Read the records below and copy each line that contains "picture".

(EXERCISE MATERIALS begins)

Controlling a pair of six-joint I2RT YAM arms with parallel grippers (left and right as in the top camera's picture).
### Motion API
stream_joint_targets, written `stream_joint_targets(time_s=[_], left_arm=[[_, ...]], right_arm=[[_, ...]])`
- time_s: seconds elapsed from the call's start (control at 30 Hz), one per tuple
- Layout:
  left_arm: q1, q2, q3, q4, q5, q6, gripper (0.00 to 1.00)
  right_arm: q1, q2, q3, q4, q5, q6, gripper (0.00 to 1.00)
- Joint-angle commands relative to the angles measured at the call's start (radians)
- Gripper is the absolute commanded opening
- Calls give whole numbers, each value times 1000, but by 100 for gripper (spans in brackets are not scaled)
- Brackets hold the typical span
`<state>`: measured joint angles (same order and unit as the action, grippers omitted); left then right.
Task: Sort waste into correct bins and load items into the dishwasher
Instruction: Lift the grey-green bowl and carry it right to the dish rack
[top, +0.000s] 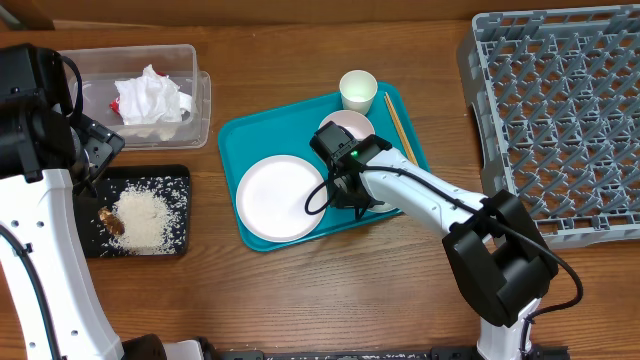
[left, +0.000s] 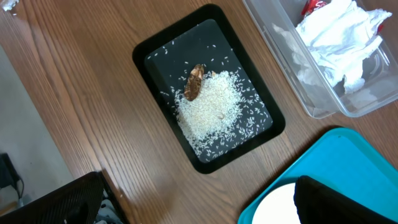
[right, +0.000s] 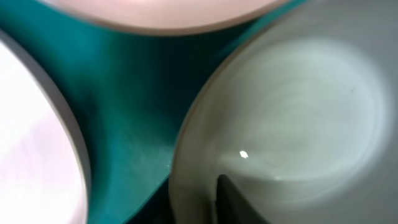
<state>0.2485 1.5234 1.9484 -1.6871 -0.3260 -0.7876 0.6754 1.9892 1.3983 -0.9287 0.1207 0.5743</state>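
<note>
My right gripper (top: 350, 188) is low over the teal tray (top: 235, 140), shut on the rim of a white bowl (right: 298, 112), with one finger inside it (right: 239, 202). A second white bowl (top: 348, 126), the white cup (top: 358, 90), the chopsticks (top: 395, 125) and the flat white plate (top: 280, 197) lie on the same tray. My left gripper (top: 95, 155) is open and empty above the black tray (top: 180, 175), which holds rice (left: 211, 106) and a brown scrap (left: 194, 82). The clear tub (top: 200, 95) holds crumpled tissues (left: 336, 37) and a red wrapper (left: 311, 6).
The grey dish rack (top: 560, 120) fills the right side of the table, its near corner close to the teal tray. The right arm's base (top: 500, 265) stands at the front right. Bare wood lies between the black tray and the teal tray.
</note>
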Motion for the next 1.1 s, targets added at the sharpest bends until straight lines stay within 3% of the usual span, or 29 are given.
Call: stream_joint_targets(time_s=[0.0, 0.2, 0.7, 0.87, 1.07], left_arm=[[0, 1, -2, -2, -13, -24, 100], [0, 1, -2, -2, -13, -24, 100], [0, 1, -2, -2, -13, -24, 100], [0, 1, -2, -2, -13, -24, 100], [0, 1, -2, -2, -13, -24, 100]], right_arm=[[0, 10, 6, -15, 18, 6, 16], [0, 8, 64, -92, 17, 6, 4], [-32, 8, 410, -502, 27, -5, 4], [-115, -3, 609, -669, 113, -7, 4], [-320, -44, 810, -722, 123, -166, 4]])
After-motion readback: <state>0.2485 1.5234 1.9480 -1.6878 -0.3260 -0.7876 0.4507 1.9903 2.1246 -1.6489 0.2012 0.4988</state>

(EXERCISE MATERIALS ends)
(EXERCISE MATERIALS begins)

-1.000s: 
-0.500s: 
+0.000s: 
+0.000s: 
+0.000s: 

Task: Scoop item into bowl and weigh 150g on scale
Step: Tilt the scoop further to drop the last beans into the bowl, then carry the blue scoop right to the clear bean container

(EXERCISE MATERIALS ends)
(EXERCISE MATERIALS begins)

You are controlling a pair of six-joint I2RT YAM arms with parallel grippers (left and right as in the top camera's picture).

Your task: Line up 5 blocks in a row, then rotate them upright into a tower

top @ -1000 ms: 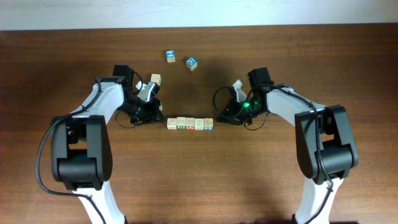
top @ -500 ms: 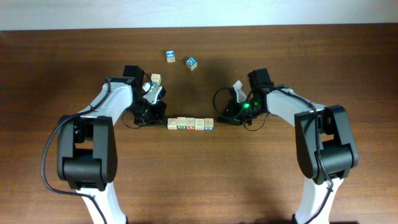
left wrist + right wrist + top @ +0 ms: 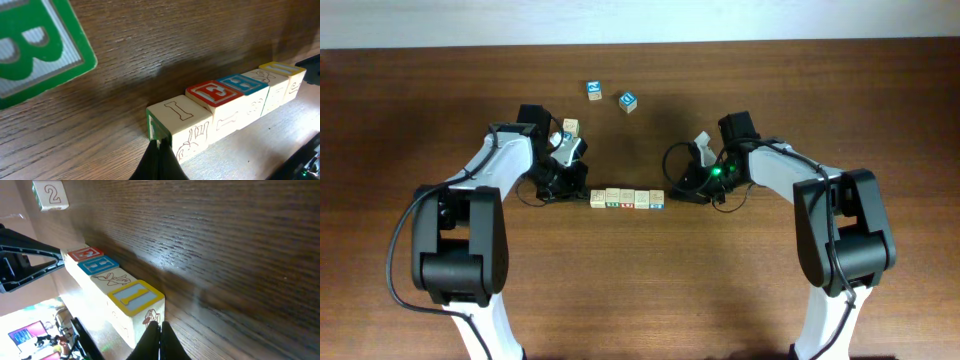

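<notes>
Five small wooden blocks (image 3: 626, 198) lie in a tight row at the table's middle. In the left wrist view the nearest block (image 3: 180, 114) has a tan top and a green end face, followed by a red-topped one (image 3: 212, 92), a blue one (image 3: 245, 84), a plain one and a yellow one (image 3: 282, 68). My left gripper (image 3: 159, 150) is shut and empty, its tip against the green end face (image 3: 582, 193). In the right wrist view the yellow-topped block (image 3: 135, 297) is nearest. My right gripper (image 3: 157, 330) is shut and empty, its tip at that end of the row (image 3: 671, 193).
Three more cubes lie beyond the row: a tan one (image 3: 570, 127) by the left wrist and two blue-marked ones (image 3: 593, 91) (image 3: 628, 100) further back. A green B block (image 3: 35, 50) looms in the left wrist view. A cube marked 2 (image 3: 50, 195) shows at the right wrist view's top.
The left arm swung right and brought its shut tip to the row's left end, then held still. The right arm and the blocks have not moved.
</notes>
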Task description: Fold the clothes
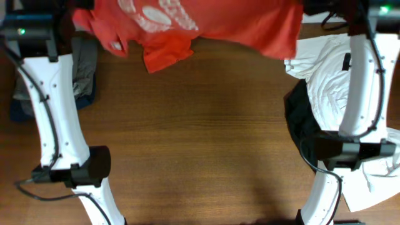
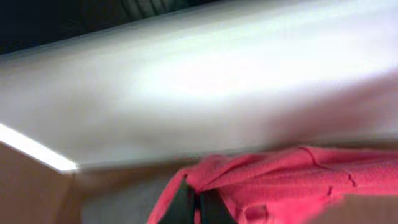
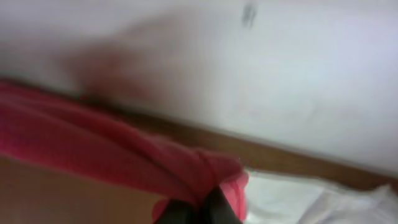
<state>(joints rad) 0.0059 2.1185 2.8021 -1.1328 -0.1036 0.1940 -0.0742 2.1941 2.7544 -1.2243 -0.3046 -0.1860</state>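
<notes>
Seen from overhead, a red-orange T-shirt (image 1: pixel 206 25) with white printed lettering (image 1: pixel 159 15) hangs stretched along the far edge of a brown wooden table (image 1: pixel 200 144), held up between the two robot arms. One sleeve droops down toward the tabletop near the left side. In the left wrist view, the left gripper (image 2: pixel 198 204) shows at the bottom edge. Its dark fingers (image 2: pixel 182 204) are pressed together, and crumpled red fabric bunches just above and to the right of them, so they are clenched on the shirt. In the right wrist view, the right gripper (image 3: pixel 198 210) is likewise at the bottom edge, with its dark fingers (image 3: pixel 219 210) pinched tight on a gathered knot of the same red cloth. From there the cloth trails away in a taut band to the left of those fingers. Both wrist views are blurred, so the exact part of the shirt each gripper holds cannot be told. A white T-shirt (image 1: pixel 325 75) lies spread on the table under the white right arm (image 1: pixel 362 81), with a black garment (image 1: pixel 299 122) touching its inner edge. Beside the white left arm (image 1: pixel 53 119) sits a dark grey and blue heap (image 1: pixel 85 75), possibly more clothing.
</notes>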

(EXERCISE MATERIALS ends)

**SOLUTION TO THE EXERCISE**
Controlling a pair of six-joint I2RT YAM arms with parallel grippers (left and right as in the top camera's picture).
You are controlling a pair of six-joint I2RT YAM arms with parallel grippers (left and right as in the top camera's picture).

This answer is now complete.